Blue2Joy is an adapter that lets you use modern Bluetooth controllers with Atari 8-bit computers. It emulates digital joysticks, analog paddles, and supports bidirectional communication and much more.
While primarily intended for gamepads, the device is not limited to them - in principle, any BLE HID device, such as a keyboard or mouse, can be connected.
Only devices that fully support the BLE HID over GATT Profile (HOGP) are supported. For this reason many older devices (especially gamepads) are unfortunately are not usable with Blue2Joy. See compatible devices.
I was not aware of this limitation at the beginning of the project. Had I known, I might have chosen a different approach or possibly not started the project at all. Even so, working on this project has been enjoyable and highly educational, and I learned a great deal in the process. I am also considering a future hardware revision that would either support Bluetooth Classic devices or implement a USB host interface, which could remove some of the current limitations. Despite these issues, I ultimately decided to publish the project, as I see future potential in it and believe it may still be useful or inspiring to others.
Have a look at the potentiometer emulation demo:
While there are other adapters that let Bluetooth controllers act as digital joysticks, Blue2Joy goes further. Besides standard and expected use cases, there are a few new possible ones that utilize analog input emulation or bidirectional communication:
- Use a gamepad as a digital joystick with up to 3 buttons (Joy2B+ standard)
- Use gamepad analog sticks as paddles (direct or integration mode)
- Emulate paddles with a mouse
- Use a gamepad as an analog joystick (two axes on analog inputs) with up to 5 buttons
- Connect a mouse digitally - using quadrature encoding as on the Atari ST
- Connect a mouse in an analog way - using analog inputs for deltas, with up to 5 buttons
- Configure Blue2Joy via SPI-like communication over the joystick port
- Emulate the Y-axis of a light pen (conceptual idea, not sure if possible)
- Emulate an XEP-80 terminal (feasible in principle, but not started yet)
Although designed for Atari 8-bit systems, Blue2Joy can be used with any device that follows the same joystick port pinout - with paddle functionality available only on Atari computers (see details).
Blue2Joy is currently under active (but really slow) development.
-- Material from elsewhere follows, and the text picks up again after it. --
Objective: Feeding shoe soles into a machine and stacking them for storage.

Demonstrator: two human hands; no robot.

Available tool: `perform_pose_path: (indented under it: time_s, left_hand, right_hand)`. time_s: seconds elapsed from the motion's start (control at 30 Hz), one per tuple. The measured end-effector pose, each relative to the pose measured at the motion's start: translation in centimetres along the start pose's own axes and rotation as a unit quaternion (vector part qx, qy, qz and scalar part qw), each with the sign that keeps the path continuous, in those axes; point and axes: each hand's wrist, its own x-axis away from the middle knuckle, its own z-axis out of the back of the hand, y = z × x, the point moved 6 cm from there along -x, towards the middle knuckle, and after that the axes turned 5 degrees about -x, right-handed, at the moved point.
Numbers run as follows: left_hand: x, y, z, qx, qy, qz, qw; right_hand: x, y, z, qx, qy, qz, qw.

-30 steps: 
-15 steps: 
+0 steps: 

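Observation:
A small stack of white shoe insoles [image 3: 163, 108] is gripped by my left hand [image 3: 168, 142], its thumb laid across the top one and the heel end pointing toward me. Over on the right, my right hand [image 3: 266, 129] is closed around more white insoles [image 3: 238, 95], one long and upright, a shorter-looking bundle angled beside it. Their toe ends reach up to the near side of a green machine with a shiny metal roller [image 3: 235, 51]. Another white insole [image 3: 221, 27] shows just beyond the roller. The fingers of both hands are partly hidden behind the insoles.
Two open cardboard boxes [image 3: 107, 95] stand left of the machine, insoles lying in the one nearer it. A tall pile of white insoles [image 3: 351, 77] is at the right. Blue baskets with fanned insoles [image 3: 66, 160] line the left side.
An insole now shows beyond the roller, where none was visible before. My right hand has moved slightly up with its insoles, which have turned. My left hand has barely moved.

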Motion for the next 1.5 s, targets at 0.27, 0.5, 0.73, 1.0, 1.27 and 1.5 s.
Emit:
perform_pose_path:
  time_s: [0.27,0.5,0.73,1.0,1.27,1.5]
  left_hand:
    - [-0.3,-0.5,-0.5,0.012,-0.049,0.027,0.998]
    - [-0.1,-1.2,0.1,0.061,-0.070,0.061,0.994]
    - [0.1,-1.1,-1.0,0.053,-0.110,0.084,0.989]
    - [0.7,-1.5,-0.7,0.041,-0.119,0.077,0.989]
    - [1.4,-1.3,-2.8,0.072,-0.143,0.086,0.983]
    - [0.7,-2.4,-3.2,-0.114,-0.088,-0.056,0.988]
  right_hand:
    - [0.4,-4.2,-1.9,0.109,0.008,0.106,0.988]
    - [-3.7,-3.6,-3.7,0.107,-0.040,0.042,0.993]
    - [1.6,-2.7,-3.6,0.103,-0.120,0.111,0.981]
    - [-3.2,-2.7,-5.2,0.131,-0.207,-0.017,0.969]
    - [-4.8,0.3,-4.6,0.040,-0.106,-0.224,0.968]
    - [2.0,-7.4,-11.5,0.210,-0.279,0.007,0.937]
The hardware is stable and most of core features have been successfully tested, but the software still needs needs some work to reach the level of polish I would consider complete.
This repository contains complete project documentation and source code for all Blue2Joy components shown in the following image.
- Nordic nRF52840 (Cortex-M4F @ 64 MHz) with integrated Bluetooth 5 LE radio
- USB 2.0 Full-Speed (device mode only) for firmware updates and debugging
- Female 9-pin D-sub connector
- RGB LED used as a status indicator (see details)
- Two user push-buttons (see details)
For more details, see the hardware folder.
- Supports pairing and connection to BLE HID devices (tested with Xbox Wireless Controller)
- Emulates a joystick port digital inputs as well as analog paddle potentiometers
- Supports bidirectional (SPI) communication with the Atari
- Indicates device status with an RGB LED
- Allows custom mapping of HID-device controls to joystick and paddle inputs
For more details, see the firmware folder.
- A web application that allows to configure Blue2Joy device directly from any browser supporting the Web Bluetooth standard
- Provides an easy way to configure the mapping of HID controls to joystick port digital and analog pins
- Configure the device even while it is connected to HID devices (e.g., gamepads, mice)
The application is available at https://cepetr.github.io/blue2joy/main.
For more details, see the webconfig folder.
- Not implemented yet. This component currently exists only as a design intention.
- Intended to be an application that allows configuring the Blue2Joy device directly from Atari
- Planned to use the bidirectional (SPI-like) communication over the joystick port
For more details, see the atari folder.
I'd be very happy to receive any feedback, pull requests, or even just a note that you've built and tried out Blue2Joy.
This repository contains software, firmware, and hardware design files.
All software and firmware files (in atari/, firmware/ and webconfig/) are licensed under the GNU General Public License, version 3.
See LICENSE-GPL for details.
Schematics, PCB, Mechanical design files (in hardware/) are licensed under the CERN Open Hardware Licence Version 2 - Strongly Reciprocal. You are free to use, modify, and share them, but if you distribute hardware or modified design files, you must also share your changes under the same license.
See LICENSE-CERN for details.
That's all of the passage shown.